Prepping Your Spouse for Prepping?

I’ve mentioned that my hubby thinks I am a nut.  Yesterday, I put up the risk management post, as an option not just for assessing risk and prioritizing my preps, but as a way perhaps to show my husband that I am not being paranoid or random — just provident.

111Although the more I think about it, it might be better to remove the more extreme possibilities from the list.  When I say I want to be prepared in case of earthquake (an event with a more than reasonable chance of happening), what he thinks I am saying is “I’m preparing because when the earthquake hits and half our state falls into the ocean and all the bridges collapse and our neighbors turn into a vicious starving mob of near-zombies and the grocery stores are empty and its TEOTWAWKI I don’t want to die” and even though I didn’t SAY or even THINK any of that; he really thinks that is what I’m concerned about and that I’m off my rocker.

I have read advice on various sites about bringing your spouse on board.  Most of them are written from a man’s perspective, convincing the wife.  Some things might apply either way, but some of it; well, not so much.

I have tried being reasonable about it.  I rarely bring it up and I haven’t been conspiracy theory, doomsday in the least.  I did mention EMP at one point because I was reading a post-apocalyptic novel about that topic.  And I mentioned it as the theme of the novel, kinda like “what this family has been through is crazy, how do you think we would do in that situation” like a conversation to be having a conversation more than a lets prepare chat (And so what he heard was, I’m convinced that we are going to be attacked by terrorists with low earth orbit nuclear weapons to destroy our infrastructure in the next few days and then when we have no power and our neighbors turn into a vicious starving mob of near-zombies and the grocery stores are empty and its TEOTWAWKI I don’t want to die”).  Any sense of urgency I feel is interpreted in the worst possible way.
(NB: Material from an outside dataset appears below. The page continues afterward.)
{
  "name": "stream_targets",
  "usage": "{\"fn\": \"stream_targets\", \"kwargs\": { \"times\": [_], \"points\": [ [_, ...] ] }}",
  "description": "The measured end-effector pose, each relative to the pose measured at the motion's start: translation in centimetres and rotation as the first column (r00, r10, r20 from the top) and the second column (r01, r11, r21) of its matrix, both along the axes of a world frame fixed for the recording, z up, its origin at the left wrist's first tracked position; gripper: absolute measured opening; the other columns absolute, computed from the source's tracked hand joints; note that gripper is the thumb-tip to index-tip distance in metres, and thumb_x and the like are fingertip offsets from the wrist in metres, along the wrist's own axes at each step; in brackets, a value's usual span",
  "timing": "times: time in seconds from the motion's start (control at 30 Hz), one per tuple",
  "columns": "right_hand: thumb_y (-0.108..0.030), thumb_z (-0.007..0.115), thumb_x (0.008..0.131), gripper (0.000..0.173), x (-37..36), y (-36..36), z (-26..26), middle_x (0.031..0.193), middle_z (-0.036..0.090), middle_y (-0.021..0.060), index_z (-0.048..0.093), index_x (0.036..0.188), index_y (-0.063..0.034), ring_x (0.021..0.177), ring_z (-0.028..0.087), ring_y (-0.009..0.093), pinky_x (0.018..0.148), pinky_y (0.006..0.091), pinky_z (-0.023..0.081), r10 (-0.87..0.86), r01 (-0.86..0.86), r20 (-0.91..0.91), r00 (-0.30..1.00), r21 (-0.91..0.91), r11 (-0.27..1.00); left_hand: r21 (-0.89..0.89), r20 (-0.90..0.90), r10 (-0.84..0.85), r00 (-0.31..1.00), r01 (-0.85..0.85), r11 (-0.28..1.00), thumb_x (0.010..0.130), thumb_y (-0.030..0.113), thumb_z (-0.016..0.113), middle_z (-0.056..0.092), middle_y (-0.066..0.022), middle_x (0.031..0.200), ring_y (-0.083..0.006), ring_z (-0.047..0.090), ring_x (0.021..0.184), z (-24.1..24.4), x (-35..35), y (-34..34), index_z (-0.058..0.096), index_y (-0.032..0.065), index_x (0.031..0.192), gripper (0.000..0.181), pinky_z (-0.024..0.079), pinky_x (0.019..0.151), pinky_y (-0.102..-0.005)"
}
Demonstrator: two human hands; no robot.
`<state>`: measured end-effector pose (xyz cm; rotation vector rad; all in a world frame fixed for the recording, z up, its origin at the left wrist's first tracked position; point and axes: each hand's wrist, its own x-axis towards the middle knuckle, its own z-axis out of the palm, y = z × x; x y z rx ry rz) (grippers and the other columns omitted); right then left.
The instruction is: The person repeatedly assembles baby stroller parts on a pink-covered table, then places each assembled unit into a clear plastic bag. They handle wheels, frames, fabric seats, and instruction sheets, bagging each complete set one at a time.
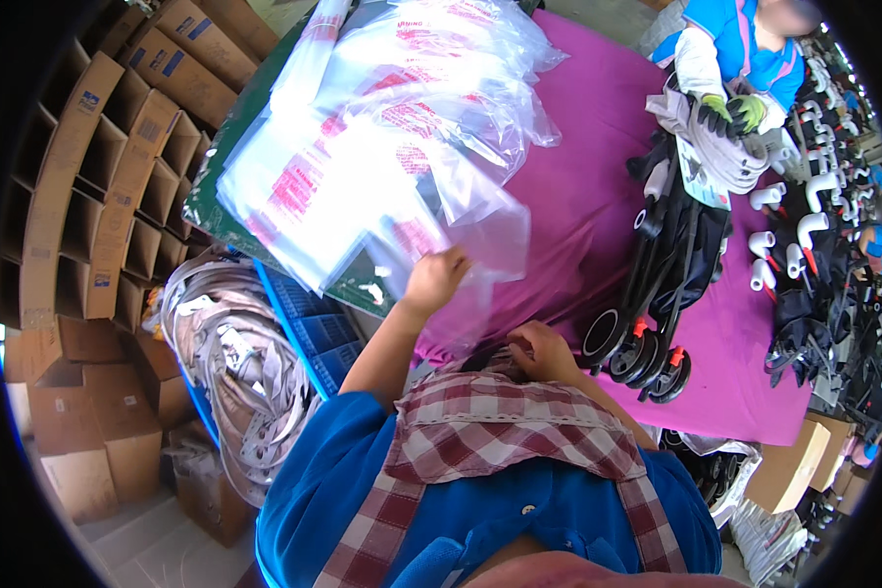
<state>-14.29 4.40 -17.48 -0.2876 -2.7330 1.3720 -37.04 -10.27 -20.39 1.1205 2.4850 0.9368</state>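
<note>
My left hand [437, 279] pinches the edge of a clear plastic bag [496, 235], whose loose end hangs over the table's near edge. Under and beyond it spreads a pile of clear plastic bags [367, 162] printed with red warning text. My right hand [540, 351] is close to my checked apron [514, 404], fingers curled; whether it grips anything cannot be seen. To its right, a folded stroller [654, 272] with black wheels lies on the purple cloth [588, 95].
At right, a co-worker's gloved hands [731, 114] rest on the stroller's grey fabric. Beyond stand many strollers with white-wrapped handles [816, 228]. To my left are a blue crate [312, 323], a bin of grey straps and fabric [239, 367] and stacked cardboard boxes [95, 191].
</note>
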Motion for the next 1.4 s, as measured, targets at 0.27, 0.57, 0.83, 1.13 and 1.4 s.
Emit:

I’ve tried talking about news events and pointing out challenges those affected people will face.  I’ve left One Second After casually laying about where he might pick it up and read a page or three and want to finish it. I’ve tried to focus on the safety aspects. Appealed to his protectiveness by explaining that this would just make me more comfortable.  I’ve told him that I’d love for us to share some of this, that I just want to spend some time with him, that he could treat it like a hobby that he might actually find more interesting than my paper crafts, cooking classes, or book club.  I’ve never said or even implied that he is wrong (except wrong about seeing me as a nutty doomsday prepper when I am not extreme!). I’ve avoided acronyms when talking to him, and don’t use a lot of pepper terms.  I asked him to attend an upcoming preparedness expo to look at some solar options (something he is slightly interested in as a way to eventually reduce our electricity costs), but no go there.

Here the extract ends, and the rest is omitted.